DESCRIPTION OF THE TASK:
Give the number of lines below that contain the string "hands", and no other text.

----

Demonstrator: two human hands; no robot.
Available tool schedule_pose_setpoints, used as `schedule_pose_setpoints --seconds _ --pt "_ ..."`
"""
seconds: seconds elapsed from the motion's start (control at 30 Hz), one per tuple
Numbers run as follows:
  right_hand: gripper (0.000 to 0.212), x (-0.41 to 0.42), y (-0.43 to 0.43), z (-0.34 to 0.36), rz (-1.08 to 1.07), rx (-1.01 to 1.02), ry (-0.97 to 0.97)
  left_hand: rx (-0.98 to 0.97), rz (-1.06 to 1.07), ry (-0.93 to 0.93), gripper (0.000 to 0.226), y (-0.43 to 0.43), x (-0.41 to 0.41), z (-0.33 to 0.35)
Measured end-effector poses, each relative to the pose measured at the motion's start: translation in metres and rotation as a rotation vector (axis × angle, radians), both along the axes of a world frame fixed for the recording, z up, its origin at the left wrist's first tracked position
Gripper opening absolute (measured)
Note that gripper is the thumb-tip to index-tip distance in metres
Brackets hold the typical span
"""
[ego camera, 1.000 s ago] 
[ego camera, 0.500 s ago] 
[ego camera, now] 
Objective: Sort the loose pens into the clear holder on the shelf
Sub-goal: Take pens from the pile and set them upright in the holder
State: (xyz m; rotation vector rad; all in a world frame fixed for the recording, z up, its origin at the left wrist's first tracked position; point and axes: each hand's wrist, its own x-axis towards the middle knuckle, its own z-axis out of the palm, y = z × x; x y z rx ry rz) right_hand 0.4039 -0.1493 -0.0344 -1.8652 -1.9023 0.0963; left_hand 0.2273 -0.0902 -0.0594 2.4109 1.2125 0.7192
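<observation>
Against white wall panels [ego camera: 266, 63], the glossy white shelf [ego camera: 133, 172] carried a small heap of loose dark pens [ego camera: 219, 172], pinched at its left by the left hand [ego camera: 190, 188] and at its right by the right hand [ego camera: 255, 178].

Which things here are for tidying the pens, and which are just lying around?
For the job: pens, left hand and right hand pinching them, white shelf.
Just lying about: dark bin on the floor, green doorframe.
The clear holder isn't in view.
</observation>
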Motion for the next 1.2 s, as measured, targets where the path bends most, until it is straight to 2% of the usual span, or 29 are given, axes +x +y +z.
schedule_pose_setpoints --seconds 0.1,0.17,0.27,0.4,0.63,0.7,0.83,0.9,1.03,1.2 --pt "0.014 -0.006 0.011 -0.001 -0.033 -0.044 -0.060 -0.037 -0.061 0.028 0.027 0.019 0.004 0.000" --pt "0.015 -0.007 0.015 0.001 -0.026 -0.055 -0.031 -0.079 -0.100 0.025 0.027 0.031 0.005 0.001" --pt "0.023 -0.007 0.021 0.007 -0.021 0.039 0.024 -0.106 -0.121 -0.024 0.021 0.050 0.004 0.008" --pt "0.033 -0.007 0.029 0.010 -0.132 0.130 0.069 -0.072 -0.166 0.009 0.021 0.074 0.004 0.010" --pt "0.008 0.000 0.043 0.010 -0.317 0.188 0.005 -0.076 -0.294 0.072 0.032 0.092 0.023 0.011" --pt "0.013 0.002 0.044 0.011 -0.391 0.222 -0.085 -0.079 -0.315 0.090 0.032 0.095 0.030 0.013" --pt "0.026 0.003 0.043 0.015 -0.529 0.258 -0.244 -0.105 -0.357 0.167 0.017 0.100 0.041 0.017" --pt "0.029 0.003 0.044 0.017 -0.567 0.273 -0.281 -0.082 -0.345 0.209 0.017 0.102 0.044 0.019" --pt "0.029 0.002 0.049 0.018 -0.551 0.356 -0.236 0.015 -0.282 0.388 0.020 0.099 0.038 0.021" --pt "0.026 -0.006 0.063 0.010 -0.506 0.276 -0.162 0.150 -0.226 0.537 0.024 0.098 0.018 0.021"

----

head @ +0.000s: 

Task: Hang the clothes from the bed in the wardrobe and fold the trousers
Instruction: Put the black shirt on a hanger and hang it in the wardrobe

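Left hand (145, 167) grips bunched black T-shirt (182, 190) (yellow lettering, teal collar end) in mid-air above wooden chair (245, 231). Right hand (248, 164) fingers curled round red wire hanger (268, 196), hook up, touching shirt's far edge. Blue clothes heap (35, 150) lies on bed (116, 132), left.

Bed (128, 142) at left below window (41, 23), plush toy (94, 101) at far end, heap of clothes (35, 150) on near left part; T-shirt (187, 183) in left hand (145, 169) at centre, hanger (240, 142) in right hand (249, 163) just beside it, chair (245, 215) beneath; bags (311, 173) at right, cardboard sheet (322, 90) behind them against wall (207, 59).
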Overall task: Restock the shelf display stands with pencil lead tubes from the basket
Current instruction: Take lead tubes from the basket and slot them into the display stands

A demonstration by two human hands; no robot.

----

OUTPUT FOR THIS TASK:
2